## Work item
Only one portion of the data is to be written out: from the line bearing "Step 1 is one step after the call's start" through the line bearing "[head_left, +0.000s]". Write it exactly as it appears.

## Input
- - -
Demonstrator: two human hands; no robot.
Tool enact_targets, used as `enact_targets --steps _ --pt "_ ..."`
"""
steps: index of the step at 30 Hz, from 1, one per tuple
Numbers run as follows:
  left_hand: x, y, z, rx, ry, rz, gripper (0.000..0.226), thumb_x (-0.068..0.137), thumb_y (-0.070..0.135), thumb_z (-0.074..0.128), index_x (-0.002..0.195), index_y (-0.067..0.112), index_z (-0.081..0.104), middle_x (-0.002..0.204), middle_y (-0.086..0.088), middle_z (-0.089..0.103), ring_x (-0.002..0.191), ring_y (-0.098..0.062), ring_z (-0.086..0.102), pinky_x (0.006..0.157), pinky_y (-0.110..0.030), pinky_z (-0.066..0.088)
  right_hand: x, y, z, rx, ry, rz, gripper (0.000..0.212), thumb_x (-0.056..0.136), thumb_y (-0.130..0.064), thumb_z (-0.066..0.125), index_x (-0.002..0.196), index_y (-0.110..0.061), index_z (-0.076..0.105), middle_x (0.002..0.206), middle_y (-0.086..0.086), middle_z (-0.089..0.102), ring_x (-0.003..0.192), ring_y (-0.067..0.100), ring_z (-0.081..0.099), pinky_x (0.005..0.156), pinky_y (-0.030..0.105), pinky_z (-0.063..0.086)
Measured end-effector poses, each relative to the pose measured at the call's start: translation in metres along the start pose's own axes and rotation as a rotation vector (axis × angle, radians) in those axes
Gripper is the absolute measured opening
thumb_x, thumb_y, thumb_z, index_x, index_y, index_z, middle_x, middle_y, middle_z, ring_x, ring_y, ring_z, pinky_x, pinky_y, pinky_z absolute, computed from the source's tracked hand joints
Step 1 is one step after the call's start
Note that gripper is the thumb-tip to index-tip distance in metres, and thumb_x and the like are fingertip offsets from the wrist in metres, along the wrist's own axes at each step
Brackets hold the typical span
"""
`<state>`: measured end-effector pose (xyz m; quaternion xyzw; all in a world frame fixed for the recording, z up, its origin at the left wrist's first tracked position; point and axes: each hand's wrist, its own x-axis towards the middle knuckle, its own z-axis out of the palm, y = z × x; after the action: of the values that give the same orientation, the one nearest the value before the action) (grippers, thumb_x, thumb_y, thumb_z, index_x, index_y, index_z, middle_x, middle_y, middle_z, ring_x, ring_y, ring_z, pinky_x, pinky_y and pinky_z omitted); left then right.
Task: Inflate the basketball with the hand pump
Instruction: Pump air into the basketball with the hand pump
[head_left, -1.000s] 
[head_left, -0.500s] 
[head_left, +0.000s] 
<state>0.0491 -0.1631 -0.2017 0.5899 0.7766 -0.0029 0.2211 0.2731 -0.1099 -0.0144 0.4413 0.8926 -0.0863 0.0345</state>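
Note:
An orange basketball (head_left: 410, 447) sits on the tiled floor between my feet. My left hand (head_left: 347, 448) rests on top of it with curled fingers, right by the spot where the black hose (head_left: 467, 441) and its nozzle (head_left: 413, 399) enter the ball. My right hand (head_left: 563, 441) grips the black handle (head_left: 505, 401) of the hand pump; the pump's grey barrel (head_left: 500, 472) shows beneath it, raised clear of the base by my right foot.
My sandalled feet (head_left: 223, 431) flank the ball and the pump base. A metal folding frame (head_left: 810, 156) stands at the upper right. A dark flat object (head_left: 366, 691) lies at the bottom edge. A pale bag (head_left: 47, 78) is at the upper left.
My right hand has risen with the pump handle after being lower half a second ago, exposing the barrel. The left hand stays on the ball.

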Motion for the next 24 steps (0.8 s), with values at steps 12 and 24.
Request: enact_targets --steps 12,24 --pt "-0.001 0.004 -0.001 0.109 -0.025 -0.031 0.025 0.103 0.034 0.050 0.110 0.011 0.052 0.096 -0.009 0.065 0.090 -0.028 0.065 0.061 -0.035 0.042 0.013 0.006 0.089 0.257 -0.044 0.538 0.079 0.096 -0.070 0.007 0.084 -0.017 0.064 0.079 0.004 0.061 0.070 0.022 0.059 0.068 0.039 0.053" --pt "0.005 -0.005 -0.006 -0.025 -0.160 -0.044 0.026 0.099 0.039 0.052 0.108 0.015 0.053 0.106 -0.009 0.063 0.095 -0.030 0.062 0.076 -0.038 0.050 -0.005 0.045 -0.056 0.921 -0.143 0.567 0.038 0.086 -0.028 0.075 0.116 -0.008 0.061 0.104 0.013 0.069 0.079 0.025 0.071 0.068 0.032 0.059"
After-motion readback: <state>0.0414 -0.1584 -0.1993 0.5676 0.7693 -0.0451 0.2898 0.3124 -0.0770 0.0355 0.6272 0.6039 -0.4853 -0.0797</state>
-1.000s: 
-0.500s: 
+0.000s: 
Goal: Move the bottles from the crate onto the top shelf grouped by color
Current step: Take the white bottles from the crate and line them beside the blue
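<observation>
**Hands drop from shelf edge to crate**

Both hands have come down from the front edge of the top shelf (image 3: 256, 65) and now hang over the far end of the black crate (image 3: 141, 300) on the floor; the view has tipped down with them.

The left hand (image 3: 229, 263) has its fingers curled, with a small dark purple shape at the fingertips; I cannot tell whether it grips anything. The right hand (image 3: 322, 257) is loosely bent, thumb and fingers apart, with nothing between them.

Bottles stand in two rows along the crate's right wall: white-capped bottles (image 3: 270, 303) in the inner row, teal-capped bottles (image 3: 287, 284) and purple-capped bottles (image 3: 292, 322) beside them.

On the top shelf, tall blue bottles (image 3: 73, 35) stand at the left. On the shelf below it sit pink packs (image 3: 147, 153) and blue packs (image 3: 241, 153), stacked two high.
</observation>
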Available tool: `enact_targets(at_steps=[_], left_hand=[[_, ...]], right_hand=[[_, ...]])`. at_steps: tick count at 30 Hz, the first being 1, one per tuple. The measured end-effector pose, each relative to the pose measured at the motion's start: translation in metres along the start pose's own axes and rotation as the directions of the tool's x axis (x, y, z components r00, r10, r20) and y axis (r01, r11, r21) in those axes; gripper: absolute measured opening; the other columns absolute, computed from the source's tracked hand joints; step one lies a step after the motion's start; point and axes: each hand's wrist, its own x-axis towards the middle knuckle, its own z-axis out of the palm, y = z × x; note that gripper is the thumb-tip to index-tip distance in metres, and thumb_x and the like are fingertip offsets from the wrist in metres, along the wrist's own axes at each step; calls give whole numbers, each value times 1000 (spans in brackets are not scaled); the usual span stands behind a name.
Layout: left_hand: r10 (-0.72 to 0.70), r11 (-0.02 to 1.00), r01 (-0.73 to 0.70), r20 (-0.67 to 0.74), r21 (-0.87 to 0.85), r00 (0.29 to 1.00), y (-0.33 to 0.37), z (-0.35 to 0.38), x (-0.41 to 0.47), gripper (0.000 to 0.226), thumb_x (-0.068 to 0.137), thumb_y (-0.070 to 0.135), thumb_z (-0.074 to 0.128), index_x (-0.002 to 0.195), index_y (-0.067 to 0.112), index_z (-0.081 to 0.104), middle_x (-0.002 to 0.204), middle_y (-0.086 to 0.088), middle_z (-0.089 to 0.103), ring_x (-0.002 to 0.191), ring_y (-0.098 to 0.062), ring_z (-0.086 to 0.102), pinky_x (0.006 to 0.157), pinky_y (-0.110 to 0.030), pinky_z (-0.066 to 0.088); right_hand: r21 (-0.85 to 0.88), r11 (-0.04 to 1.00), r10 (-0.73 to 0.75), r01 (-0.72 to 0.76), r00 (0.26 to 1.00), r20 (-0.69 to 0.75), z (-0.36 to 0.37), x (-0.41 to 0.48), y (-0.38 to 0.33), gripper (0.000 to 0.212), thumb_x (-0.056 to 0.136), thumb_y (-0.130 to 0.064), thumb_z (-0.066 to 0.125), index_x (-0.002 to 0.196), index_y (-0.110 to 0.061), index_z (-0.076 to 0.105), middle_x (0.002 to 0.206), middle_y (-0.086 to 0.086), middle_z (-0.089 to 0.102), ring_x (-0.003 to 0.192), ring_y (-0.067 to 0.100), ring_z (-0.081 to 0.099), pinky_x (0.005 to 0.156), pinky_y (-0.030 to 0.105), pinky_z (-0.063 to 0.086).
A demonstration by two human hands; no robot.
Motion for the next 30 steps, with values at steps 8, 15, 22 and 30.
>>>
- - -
## Finished exercise
Step 1 is one step after the call's start
Note that gripper is the thumb-tip to index-tip distance in metres, and thumb_x and the like are fingertip offsets from the wrist in metres, along the wrist's own axes at each step
Brackets hold the typical span
"""
`<state>`: measured end-effector pose (xyz m; quaternion xyzw; all in a world frame fixed for the recording, z up, its origin at the left wrist's first tracked position; point and axes: each hand's wrist, its own x-axis towards the middle knuckle, its own z-axis out of the palm, y = z × x; after the action: of the values that give the same orientation, the one nearest the value before the action) (grippers, thumb_x, thumb_y, thumb_z, index_x, index_y, index_z, middle_x, middle_y, middle_z, ring_x, ring_y, ring_z, pinky_x, pinky_y and pinky_z omitted); left then right.
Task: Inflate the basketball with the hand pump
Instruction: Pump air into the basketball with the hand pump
[head_left, -1.000s] 
[head_left, -0.500s] 
[head_left, +0.000s] 

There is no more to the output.